Abstract:
The World Health Organization (WHO), the International Academy of Cytology, and the International Agency for Research on Cancer have developed an approach to standardized reporting of pancreaticobiliary cytopathology. The WHO Reporting System for Pancreaticobiliary Cytopathology (WHO System) revises the Papanicolaou Society of Cytopathology (PSC) System for Reporting Pancreaticobiliary Cytology published in 2015 and replaces the 6 PSC categories with 7 categories: \"Insufficient/Inadequate/Nondiagnostic\"; \"Benign/Negative for malignancy\"; \"Atypical\"; \"Pancreaticobiliary neoplasm, low risk/grade (PaN-low)\"; \"Pancreatic neoplasm, high risk/grade (PaN-High)\"; \"Suspicious for malignancy\"; and \"Malignant\". In the PSC system, there is a single category for \"Neoplastic\" lesions that includes 2 groups, 1 for benign neoplasms and 1 named \"Neoplastic-other\", dominated by premalignant intraductal neoplasms primarily intraductal papillary mucinous neoplasms and low-grade malignant neoplasms (pancreatic neuroendocrine tumors (PanNET) and solid pseudopapillary neoplasms (SPN). In the WHO System, benign neoplasms with virtually no risk of malignancy are included in the \"Benign\" category and low-grade malignancies (PanNET and SPN) are included in the \"Malignant\" category, as per the 5th edition of the WHO Classification of Digestive System Tumors, while the non-invasive pre-malignant lesions of the ducts are divided by the cytomorphological grade of the epithelium into PaN-low and PaN-high with distinctly different risks of malignancy. Within each category, key diagnostic cytopathologic features and the ancillary studies for diagnostic and prognostic evaluation, as well as the implications of diagnosis for patient care and management, are outlined. Reporting and diagnostic management options recognize the variations in the availability of diagnostic and prognostic ancillary testing modalities in low- and middle-income countries.
摘要:
世界卫生组织(WHO),国际细胞学学会,国际癌症研究机构已经开发了一种胰胆管细胞病理学标准化报告方法。WHO胰胆管细胞病理学报告系统(WHO系统)修订了Papanicolaou细胞病理学学会(PSC)2015年发布的胰胆管细胞学报告系统,并将6个PSC类别替换为7个类别:“不足/不足/非诊断性”;“良性/阴性恶性肿瘤”;“非典型胆道”;低风险/等级(PaN-低)\“;\”胰腺肿瘤,高风险/等级(PaN-高)\";\"可疑恶性肿瘤\"和\"恶性\"。

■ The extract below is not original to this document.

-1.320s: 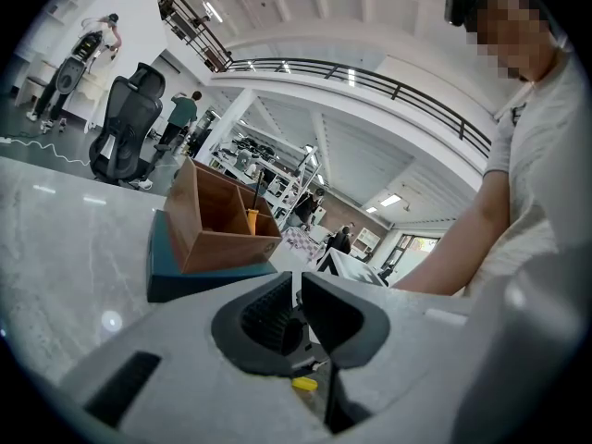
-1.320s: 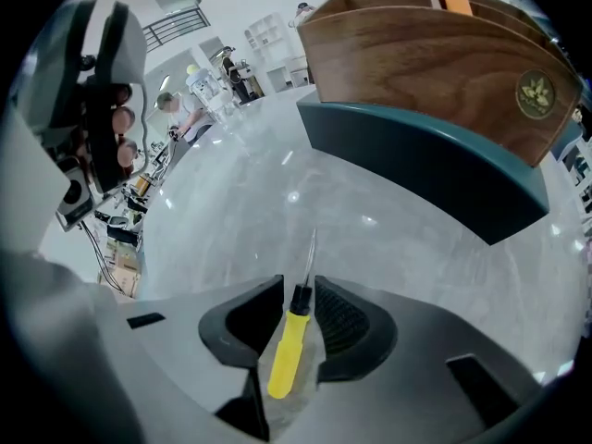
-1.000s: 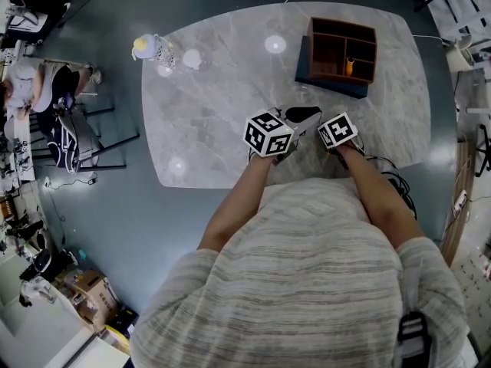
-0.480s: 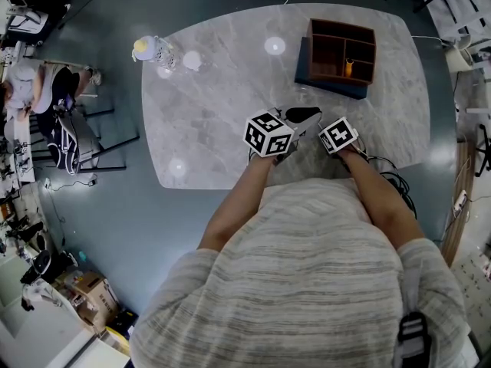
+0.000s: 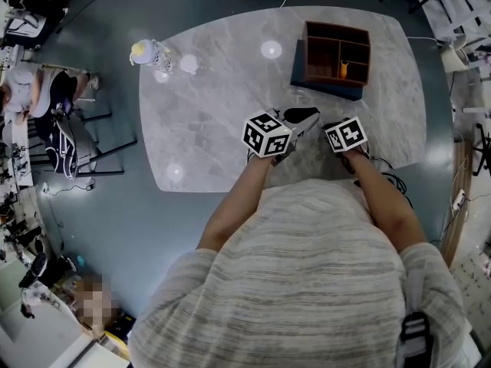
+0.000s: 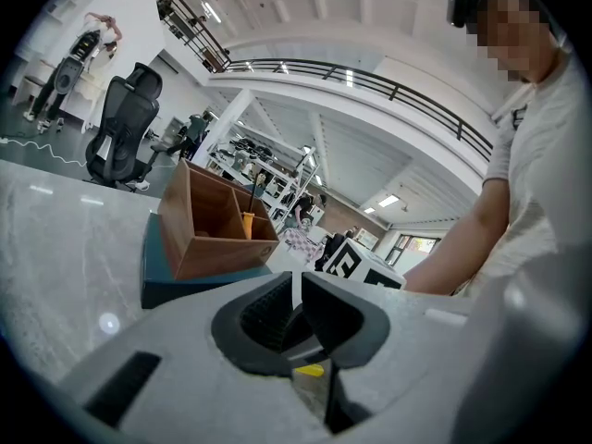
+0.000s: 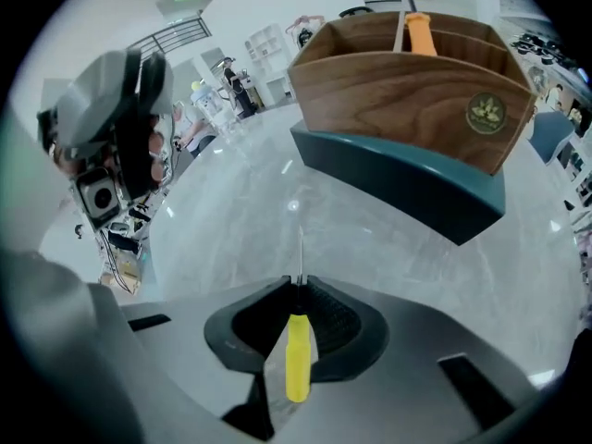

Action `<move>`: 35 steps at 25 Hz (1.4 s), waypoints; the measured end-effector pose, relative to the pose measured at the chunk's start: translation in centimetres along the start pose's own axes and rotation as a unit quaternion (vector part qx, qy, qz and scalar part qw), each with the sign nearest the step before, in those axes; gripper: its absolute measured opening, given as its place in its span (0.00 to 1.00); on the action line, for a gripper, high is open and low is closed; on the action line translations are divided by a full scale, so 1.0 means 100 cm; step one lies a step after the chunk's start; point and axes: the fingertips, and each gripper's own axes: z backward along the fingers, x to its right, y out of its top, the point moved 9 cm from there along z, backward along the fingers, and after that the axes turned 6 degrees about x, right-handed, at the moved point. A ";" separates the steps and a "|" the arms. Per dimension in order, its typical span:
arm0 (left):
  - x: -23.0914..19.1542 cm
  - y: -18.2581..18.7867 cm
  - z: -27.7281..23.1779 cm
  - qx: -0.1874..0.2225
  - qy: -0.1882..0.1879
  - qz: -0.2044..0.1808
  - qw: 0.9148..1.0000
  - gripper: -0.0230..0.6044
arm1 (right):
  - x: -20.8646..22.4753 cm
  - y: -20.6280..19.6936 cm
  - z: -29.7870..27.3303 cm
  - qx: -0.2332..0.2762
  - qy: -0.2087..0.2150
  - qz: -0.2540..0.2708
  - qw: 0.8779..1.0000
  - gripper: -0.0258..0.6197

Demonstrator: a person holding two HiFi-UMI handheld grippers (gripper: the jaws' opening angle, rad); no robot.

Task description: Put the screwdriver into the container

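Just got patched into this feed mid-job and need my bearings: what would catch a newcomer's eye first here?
The yellow-handled screwdriver stands out, pinched by its thin shaft in the right tongs, whose jaws have just been closing on it over the marble table. Beyond it, toward the table's far edge, sits the wooden container on a teal base, with an orange-handled tool standing in one compartment.

In the head view your torso [image 5: 307, 274] hides the surface's [image 5: 207, 129] lower edge; your right gripper [image 7: 299, 289] covers the screwdriver [image 7: 296, 368].
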 end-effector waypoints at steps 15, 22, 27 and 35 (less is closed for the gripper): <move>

在PSC系统中,“肿瘤”病变有一个类别,包括2组,1用于良性肿瘤,1名为“肿瘤-其他”,以癌前导管内肿瘤为主,主要是导管内乳头状黏液性肿瘤和低度恶性肿瘤(胰腺神经内分泌肿瘤(PanNET)和实性假乳头状肿瘤(SPN)。在WHO系统中,几乎没有恶性肿瘤风险的良性肿瘤包括在“良性”类别中,低度恶性肿瘤(PanNET和SPN)包括在“恶性”类别中,根据世界卫生组织第5版消化系统肿瘤分类,而导管的非侵入性癌前病变根据上皮的细胞形态学分级分为PaN低和PaN高,恶性肿瘤的风险明显不同。在每个类别中,关键的诊断性细胞病理学特征以及诊断和预后评估的辅助研究,以及诊断对患者护理和管理的影响,概述了。报告和诊断管理选择认识到低收入和中等收入国家诊断和预后辅助测试模式的可用性存在差异。